Le rideau tient une place particulière dans la pièce. Utilisé à plusieurs reprises pour permettre un changement de décor discret, il se transforme aussi en décor flottant, en vent passager, ou encore en mur plus ou moins ouvert pour que des personnages en observent d’autres. Un autre rideau, bleu cette fois-ci, servira aussi de vague géante et enivrante pour illustrer la douleur, la confusion et finalement la perte d’Ophélie, l’être aimé de Hamlet. Un moment hors du temps, à la fois magique et tragique. L’usage de masque permet aussi une magnifique mise en abyme lors d’une pièce de théâtre, dans la pièce de théâtre ! Des miroirs prennent aussi l’espace le temps d’un instant et offrent des effets d’optiques fascinants, une profondeur assez unique dans la pièce et un moment de danse envoûtant. Enfin, les combats, ou les parties où les épées sont présentes, s’avèrent réussis. Loin d’être ridicules, ils ne prétendent pas ressembler à une scène de film ni mimer la réalité. Mais ils sont bel et bien une chorégraphie, eux aussi, avec pour élément central du mouvement, l’épée. Celle-ci devient alors une partenaire de danse comme une autre et amène complexité et variété dans la gestuelle.

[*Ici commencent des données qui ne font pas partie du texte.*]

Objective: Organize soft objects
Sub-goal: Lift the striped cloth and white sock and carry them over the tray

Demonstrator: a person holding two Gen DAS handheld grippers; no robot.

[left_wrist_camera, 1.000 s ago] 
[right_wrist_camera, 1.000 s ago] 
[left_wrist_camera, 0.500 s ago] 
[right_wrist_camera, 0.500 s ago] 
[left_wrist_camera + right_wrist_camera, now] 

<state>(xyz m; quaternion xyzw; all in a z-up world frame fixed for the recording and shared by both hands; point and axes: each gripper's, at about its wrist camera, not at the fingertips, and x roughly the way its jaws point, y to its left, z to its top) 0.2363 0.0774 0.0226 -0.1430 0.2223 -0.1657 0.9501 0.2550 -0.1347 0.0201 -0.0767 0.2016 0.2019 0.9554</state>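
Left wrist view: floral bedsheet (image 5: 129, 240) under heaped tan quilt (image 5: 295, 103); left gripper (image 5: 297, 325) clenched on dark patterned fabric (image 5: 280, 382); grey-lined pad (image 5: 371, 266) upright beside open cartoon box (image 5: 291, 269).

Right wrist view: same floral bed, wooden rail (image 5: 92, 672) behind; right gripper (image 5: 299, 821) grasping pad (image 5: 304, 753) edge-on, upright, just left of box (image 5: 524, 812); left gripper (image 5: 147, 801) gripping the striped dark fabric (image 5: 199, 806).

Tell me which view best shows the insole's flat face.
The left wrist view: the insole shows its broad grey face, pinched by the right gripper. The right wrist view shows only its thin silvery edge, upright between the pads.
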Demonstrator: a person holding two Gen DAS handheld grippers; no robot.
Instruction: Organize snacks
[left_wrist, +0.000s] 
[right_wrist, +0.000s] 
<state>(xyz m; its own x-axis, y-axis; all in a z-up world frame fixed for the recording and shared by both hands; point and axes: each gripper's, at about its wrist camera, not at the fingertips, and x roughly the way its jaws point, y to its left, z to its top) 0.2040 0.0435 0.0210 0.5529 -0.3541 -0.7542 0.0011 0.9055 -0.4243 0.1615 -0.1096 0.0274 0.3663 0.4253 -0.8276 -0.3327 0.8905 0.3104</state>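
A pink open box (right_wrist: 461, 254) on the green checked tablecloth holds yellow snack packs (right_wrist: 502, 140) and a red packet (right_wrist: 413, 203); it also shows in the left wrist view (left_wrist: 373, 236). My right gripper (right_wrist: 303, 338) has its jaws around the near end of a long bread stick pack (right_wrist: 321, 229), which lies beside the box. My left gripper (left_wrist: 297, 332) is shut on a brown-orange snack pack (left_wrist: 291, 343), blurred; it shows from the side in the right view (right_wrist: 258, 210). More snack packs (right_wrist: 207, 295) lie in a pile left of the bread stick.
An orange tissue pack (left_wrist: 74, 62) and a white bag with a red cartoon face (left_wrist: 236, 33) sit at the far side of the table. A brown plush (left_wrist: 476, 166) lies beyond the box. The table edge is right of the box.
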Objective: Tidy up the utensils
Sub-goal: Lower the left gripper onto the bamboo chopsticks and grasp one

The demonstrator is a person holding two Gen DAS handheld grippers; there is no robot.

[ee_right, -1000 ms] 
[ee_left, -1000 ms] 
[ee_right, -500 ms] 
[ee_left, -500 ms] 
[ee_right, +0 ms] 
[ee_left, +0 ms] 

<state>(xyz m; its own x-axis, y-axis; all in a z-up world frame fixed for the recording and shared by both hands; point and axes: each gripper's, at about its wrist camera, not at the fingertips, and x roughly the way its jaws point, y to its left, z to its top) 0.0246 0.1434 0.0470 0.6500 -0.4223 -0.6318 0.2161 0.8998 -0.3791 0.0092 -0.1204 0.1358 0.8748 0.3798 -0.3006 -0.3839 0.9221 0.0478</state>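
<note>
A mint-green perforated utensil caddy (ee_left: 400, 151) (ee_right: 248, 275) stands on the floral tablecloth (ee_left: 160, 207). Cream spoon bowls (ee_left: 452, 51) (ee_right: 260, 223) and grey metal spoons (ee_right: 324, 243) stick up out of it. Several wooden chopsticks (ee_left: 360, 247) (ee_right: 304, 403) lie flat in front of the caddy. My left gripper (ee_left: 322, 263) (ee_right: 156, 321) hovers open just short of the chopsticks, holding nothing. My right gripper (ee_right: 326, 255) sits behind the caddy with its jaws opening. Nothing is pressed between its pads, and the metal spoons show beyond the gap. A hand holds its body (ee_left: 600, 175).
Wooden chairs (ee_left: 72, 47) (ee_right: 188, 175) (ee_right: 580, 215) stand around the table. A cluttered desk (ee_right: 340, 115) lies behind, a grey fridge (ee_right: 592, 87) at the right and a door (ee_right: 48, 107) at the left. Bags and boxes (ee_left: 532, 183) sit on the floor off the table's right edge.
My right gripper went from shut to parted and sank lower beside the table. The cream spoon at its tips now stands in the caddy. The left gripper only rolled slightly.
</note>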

Avec leur version de Hamlet, Guillaume Côté et Robert Lepage confirment qu’ils forment un duo qui fonctionne. Une recherche théâtrale du mouvement sans l’exagérer d’un côté. Une scénographie léchée et originale de l’autre. Malgré quelques mimiques caricaturales et quelques scènes moins utiles, parfois un peu longues, le tout fonctionne très bien et propose une œuvre très agréable à regarder et à vivre.

Hamlet, Prince du Danemark

Guillaume Côté et Robert Lepage. Jusqu’au 22 février au théâtre Maisonneuve.